Check every line below for the word "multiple" and copy each one that has it.

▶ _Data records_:
----------

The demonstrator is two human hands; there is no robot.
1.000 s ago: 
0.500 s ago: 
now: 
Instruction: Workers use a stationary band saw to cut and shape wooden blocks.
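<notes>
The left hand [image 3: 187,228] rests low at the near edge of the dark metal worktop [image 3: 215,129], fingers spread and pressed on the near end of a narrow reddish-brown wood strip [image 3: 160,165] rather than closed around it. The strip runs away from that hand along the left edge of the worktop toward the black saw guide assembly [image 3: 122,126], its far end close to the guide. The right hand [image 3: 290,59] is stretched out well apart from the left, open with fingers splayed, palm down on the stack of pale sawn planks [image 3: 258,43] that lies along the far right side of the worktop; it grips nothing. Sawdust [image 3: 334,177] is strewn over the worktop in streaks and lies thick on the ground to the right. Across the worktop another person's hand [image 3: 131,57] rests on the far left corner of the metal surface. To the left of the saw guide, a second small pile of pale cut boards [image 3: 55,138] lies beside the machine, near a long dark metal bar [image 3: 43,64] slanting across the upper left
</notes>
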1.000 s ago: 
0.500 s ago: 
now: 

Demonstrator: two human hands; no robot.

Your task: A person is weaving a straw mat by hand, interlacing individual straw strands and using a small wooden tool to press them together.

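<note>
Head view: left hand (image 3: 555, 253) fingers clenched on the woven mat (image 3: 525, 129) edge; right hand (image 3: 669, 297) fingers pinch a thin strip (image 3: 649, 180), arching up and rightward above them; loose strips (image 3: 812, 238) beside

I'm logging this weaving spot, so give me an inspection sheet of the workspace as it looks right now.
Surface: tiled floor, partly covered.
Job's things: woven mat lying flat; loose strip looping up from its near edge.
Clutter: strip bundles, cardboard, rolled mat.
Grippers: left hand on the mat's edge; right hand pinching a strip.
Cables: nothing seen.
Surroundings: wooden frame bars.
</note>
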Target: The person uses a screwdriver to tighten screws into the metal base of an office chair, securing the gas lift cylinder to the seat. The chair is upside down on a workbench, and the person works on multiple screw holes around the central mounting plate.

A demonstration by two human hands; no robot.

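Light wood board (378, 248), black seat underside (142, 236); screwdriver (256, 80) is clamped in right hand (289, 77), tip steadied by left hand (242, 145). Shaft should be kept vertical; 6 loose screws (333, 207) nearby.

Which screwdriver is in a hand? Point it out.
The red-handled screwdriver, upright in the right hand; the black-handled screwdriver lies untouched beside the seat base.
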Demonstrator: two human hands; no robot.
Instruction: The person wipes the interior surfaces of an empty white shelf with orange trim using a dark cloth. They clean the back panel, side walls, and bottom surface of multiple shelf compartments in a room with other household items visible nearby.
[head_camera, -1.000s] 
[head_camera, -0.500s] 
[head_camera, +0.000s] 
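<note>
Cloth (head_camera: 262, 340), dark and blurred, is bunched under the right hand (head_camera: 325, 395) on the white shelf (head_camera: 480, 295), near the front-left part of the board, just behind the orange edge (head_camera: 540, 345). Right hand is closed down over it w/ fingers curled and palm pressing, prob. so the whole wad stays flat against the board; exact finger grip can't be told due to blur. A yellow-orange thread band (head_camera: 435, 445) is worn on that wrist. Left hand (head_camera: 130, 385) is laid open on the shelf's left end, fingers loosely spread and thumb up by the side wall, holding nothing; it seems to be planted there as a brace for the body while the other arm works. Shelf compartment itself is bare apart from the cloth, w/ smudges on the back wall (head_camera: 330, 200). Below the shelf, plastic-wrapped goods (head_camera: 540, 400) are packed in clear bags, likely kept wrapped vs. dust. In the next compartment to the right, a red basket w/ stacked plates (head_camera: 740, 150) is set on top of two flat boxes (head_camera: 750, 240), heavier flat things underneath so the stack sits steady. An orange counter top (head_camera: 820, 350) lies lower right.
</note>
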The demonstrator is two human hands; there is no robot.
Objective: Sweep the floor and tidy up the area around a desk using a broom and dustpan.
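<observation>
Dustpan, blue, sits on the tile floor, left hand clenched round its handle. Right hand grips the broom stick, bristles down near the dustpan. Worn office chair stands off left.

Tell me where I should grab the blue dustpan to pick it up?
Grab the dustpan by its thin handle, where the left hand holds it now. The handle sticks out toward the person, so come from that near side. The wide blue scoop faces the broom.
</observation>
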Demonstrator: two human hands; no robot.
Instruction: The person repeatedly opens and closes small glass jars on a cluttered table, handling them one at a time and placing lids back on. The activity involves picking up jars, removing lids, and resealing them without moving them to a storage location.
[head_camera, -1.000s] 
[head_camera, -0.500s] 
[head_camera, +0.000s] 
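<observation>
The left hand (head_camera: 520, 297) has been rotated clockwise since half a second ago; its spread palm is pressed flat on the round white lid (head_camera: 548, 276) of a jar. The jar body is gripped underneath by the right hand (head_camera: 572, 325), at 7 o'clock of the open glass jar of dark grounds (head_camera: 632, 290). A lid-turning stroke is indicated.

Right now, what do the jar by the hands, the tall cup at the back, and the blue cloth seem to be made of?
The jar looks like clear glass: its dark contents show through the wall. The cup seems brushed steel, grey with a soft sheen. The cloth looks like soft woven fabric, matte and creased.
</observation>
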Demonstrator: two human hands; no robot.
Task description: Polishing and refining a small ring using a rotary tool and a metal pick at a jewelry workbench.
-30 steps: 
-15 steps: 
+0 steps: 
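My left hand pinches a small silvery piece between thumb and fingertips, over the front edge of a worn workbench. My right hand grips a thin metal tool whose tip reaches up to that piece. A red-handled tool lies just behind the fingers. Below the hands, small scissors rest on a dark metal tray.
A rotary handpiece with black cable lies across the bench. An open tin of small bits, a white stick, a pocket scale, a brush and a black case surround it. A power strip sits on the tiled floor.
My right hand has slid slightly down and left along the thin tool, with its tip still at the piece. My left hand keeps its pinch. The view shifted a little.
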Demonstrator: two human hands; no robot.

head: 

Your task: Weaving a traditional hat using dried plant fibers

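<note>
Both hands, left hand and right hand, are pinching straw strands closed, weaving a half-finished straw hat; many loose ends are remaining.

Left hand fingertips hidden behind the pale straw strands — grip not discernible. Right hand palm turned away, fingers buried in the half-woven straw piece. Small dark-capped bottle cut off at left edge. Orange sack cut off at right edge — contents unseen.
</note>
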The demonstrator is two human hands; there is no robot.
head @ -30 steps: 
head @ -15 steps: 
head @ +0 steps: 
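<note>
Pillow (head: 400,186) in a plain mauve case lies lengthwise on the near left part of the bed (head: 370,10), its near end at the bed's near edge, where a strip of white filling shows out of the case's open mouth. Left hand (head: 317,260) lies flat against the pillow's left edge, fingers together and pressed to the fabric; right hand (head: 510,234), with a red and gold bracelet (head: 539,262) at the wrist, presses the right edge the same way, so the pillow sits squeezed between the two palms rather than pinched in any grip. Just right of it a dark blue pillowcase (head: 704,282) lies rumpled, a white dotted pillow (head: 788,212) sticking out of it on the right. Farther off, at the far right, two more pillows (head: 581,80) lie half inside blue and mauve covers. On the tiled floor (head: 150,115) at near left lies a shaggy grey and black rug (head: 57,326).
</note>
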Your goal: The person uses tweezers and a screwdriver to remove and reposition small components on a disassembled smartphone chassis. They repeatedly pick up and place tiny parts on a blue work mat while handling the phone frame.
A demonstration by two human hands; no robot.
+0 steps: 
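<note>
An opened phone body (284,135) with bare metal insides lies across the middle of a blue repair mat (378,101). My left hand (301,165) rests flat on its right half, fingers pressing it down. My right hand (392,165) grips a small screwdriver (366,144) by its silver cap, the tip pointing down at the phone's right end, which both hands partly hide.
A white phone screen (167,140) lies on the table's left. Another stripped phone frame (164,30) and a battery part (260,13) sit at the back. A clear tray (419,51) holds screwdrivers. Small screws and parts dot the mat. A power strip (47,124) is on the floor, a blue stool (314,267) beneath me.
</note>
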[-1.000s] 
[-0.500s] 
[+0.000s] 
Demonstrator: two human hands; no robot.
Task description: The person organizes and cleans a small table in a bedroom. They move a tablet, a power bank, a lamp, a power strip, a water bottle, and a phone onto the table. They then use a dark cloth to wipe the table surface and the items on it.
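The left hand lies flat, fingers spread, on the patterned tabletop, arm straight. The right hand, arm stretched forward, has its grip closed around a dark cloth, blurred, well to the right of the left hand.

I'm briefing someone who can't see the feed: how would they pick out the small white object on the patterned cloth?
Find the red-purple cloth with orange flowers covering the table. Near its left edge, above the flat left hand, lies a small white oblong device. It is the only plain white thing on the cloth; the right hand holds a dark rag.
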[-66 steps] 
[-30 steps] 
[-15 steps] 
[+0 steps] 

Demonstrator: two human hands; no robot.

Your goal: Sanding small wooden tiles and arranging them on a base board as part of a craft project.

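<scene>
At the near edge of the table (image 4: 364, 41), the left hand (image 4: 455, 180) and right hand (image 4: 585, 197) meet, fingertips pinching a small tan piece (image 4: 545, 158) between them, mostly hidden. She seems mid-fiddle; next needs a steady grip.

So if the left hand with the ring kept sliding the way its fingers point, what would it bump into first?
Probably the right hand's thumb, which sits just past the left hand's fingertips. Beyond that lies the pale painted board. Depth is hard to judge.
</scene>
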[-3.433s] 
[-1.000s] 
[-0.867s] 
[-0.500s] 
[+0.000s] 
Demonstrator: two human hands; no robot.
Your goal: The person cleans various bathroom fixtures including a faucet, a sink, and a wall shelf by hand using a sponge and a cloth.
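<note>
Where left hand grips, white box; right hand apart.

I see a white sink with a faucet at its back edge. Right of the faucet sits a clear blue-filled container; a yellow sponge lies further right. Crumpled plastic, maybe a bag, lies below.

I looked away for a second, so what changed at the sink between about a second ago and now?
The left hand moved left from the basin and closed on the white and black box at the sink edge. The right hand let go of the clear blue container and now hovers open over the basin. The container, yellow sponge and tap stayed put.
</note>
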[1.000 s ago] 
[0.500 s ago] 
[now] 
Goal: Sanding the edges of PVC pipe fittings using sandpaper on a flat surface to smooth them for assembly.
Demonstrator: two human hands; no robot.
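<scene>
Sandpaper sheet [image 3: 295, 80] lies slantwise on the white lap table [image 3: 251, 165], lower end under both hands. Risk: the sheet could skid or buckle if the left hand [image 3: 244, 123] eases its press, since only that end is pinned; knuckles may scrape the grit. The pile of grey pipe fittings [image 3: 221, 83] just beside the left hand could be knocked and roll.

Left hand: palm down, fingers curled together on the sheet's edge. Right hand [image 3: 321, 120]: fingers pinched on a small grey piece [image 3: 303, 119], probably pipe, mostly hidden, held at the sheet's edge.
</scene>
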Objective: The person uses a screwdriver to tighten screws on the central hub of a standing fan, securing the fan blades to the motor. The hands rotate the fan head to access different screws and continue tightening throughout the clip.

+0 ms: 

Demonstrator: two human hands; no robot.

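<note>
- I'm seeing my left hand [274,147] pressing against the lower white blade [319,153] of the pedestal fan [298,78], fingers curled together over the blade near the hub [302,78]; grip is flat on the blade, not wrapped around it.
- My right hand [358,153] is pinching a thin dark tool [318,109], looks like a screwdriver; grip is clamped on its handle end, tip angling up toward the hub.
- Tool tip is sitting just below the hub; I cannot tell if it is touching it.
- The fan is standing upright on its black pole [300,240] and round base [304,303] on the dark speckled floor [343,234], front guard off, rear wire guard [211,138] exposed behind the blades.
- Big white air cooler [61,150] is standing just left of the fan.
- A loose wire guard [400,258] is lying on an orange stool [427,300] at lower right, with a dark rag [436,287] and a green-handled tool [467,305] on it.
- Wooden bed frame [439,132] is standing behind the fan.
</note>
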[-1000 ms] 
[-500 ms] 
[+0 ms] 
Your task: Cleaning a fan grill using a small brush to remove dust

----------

▶ _Answer space_:
Target: The person uses a screwdriver to tighten screws into the metal base of an office chair, securing the gas lift cylinder to the seat. The chair is upside down on a workbench, and the person works on multiple screw holes around the central mounting plate.
Instruction: The person wipes the interior surfaces of an empty white shelf with orange trim using a dark cloth. They clean the back panel, side walls, and bottom surface of multiple shelf compartments in a room with other household items visible nearby.

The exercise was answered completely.